The physicality and corporeality of the classroom had never really crossed my mind in the lead up to teaching. Teaching was a mental exercise, learning a cognitive activity. Now, however, it’s the primary conflict in my classroom experience. The mental exertion of lesson planning, activity leading, or lesson planning is certainly present in my life, but at the forefront of my stress around teaching time is how I compose myself. Do I move my hands too much? Do I trip over my tongue? Do I portray uncertainty and a lack of confidence in my movements? Is my body language too cold? Too warm? I look back on the verbal interactions with my students with confidence, but I run my mannerisms over in mind ad nauseum.
Likewise, my students’ physicality has been my primary source of stress and uncertainty as an instructor. I have one student who got a concussion and was medically confined to bed for two weeks. I anticipated making intellectual arguments for the grading contract with my students, but not in wrestling with the ethics of enforcing it in a case of a bodily inability to comply. Now that she’s back in class, I’ve had emails from her about trying to come up with a game plan to get her back on track—but she’s yet to come to my office hours. How do I reconcile the person I see on paper—the way she has intentionally composed herself to me—to the person I deduce from her absence?

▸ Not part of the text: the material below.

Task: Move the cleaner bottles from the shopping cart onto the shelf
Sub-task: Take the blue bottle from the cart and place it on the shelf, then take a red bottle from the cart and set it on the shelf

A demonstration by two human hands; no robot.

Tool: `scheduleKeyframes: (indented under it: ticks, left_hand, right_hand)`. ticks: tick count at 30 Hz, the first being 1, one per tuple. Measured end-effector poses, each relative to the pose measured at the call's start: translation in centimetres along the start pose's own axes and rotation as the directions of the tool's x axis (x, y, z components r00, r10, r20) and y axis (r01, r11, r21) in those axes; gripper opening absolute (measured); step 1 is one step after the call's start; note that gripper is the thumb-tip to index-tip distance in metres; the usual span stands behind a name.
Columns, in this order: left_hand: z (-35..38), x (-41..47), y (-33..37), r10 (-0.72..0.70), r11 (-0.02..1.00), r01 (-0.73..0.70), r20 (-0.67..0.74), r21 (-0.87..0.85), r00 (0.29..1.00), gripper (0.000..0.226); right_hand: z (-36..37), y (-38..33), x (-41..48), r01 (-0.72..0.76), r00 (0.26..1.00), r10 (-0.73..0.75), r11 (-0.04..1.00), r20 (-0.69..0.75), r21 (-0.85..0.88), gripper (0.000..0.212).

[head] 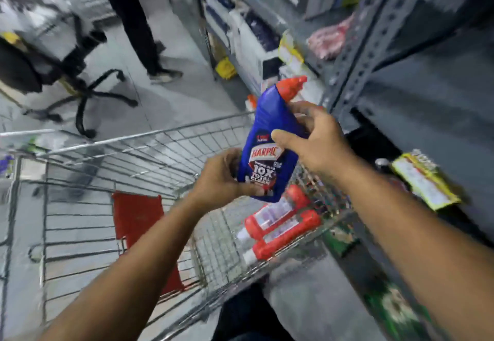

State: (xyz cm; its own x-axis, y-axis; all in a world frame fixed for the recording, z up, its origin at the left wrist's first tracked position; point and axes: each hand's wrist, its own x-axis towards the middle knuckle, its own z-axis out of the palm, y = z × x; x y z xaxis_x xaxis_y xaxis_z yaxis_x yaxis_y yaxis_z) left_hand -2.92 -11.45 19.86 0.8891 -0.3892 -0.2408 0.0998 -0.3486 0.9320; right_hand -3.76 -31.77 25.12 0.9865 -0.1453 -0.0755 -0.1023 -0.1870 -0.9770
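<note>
I hold a blue cleaner bottle (270, 137) with a red cap above the wire shopping cart (149, 140). My left hand (222, 177) grips its lower end and my right hand (318, 140) grips its upper body. The bottle is tilted, cap pointing up and to the right. Two red cleaner bottles (280, 220) with white caps lie on their sides in the cart's right corner, below the blue one. The grey metal shelf (417, 94) stands to the right, close to my right hand.
A red flap (136, 220) hangs inside the cart. A yellow packet (425, 180) lies on the shelf at the right. A person's legs (136, 19) and a black office chair (80, 78) stand in the aisle beyond the cart. Boxes fill the farther shelves.
</note>
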Motion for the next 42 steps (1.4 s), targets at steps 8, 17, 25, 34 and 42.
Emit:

However, increased sensitivity to the physical and cognitive capacities has also opened me up to new possibilities in the classroom. This curriculum is certainly very different from my 101 experience and, for a lot of my students it feels very unconventional. After reading the personal letters my students submitted, almost all of them mention that listening-based learning is a weakness of theirs. They all talk in some way about how they learn best by doing and participating and discussing—whether out of sheer preference, or because they struggle with things like ADD and ADHD to remain engaged in a more traditional classroom setting. It’s encouraging to me that the curriculum seems to be engineered in a learning-style inclusive way, and—although personally, I do thrive in a more traditional classroom—it has grown my own understanding the classroom and, hopefully, made me both a better teacher and a better learner.